• [AIM OF THE EXERCISE] In full and without alteration, copy the listing.

Start of GIVEN INFORMATION

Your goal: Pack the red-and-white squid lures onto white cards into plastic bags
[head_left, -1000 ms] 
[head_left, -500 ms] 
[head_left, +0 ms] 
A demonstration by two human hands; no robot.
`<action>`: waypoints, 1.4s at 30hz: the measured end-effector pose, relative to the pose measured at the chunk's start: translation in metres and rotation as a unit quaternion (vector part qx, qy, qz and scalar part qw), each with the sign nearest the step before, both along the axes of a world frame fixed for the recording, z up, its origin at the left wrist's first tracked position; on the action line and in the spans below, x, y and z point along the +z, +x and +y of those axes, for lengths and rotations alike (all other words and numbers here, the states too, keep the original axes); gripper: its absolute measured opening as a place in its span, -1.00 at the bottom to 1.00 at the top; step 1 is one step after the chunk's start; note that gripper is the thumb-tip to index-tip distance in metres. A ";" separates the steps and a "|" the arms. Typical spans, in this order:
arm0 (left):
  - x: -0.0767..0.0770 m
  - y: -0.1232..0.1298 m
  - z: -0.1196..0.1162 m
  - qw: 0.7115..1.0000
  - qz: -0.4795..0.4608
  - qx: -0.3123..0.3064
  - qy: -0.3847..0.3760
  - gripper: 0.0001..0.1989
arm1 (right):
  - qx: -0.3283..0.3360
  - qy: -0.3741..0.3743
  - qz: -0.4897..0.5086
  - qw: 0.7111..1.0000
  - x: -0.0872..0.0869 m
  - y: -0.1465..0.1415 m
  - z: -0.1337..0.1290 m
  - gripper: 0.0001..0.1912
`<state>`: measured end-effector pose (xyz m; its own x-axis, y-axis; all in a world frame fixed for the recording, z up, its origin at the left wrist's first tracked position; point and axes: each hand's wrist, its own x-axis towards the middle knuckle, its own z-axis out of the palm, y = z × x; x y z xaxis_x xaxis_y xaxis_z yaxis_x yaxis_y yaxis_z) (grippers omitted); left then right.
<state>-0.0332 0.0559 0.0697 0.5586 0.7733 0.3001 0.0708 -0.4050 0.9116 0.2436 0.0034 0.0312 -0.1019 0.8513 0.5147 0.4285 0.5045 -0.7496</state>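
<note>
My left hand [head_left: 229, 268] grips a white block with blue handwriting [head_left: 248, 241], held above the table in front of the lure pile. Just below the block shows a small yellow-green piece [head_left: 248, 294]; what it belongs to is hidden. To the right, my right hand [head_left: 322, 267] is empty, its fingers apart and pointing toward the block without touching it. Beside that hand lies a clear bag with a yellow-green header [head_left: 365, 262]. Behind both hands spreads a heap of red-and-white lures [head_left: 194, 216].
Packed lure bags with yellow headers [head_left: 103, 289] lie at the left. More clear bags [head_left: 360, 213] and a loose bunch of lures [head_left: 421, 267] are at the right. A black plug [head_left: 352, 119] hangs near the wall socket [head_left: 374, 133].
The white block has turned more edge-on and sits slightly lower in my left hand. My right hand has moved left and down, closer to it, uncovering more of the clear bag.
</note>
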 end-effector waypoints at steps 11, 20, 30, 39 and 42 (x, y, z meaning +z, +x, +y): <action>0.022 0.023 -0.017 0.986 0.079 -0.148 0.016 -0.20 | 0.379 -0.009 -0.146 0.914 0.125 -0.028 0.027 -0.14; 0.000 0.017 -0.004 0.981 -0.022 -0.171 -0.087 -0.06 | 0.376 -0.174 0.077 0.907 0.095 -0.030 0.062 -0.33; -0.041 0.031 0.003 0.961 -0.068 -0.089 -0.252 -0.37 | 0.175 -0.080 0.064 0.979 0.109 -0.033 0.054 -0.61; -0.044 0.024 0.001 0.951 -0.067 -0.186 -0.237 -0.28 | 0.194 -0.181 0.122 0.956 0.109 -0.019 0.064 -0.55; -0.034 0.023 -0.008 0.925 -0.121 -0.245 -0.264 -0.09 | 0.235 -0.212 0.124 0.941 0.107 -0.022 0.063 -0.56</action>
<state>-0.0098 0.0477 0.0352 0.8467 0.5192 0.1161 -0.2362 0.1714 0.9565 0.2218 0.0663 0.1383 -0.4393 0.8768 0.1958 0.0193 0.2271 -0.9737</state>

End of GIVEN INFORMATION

• [ANSWER BOX]
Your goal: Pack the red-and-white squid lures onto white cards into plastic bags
[head_left, -1000 ms] 
[head_left, -500 ms] 
[head_left, +0 ms] 
A demonstration by two human hands; no robot.
`<action>`: waypoints, 1.4s at 30hz: the measured end-effector pose, relative to the pose measured at the chunk's start: translation in metres and rotation as a unit quaternion (vector part qx, qy, qz and scalar part qw), each with the sign nearest the step before, both along the axes of a world frame fixed for the recording, z up, its origin at the left wrist's first tracked position; on the action line and in the spans below, x, y and z point along the +z, +x and +y of those axes, for lengths and rotations alike (all other words and numbers here, the states too, keep the original axes); gripper: its absolute measured opening as a place in its span, -1.00 at the bottom to 1.00 at the top; step 1 is one step after the chunk's start; note that gripper is the thumb-tip to index-tip distance in metres. A ";" separates the steps and a "|" the arms. Typical spans, in this order:
arm0 (left):
  - x: -0.0767..0.0770 m
  - y: -0.1232..0.1298 m
  - z: -0.1196..0.1162 m
  - qw: 0.7115..1.0000
  - qz: -0.4795..0.4608
  - qx: -0.3123..0.3064
  - qy: -0.3847..0.3760
  - gripper: 0.0001..0.1989
arm1 (right):
  - qx: -0.3283..0.3360
  - qy: -0.3741..0.3743
  - qz: -0.4897..0.5086
  - qw: 0.7111..1.0000
  - x: -0.0872..0.0869 m
  - y: -0.1465..0.1415 m
  - z: -0.1337..0.1290 m
  - gripper: 0.0001..0.1912
`<state>`: measured end-effector pose (xyz m; its own x-axis, y-axis; all in a world frame fixed for the recording, z up, its origin at the left wrist's first tracked position; point and axes: each hand's wrist, its own x-axis towards the middle knuckle, its own z-axis out of the palm, y = z × x; x y z xaxis_x xaxis_y xaxis_z yaxis_x yaxis_y yaxis_z) (grippers omitted); left then right.
<state>-0.0332 0.0559 0.0697 0.5586 0.7733 0.3001 0.0708 -0.4050 0.9116 0.2436 0.0034 0.0312 -0.1019 0.8513 0.5147 0.4285 0.5045 -0.7496</state>
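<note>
My left hand [head_left: 229, 268] grips a white block with blue handwriting [head_left: 248, 241], held above the table in front of the lure pile. Just below the block shows a small yellow-green piece [head_left: 248, 294]; what it belongs to is hidden. To the right, my right hand [head_left: 322, 267] is empty, its fingers apart and pointing toward the block without touching it. Beside that hand lies a clear bag with a yellow-green header [head_left: 365, 262]. Behind both hands spreads a heap of red-and-white lures [head_left: 194, 216].
Packed lure bags with yellow headers [head_left: 103, 289] lie at the left. More clear bags [head_left: 360, 213] and a loose bunch of lures [head_left: 421, 267] are at the right. A black plug [head_left: 352, 119] hangs near the wall socket [head_left: 374, 133].
The white block has turned more edge-on and sits slightly lower in my left hand. My right hand has moved left and down, closer to it, uncovering more of the clear bag.
</note>
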 end-effector waypoints at steps 11, 20, 30, 39 and 42 (x, y, z meaning +z, +x, +y): <action>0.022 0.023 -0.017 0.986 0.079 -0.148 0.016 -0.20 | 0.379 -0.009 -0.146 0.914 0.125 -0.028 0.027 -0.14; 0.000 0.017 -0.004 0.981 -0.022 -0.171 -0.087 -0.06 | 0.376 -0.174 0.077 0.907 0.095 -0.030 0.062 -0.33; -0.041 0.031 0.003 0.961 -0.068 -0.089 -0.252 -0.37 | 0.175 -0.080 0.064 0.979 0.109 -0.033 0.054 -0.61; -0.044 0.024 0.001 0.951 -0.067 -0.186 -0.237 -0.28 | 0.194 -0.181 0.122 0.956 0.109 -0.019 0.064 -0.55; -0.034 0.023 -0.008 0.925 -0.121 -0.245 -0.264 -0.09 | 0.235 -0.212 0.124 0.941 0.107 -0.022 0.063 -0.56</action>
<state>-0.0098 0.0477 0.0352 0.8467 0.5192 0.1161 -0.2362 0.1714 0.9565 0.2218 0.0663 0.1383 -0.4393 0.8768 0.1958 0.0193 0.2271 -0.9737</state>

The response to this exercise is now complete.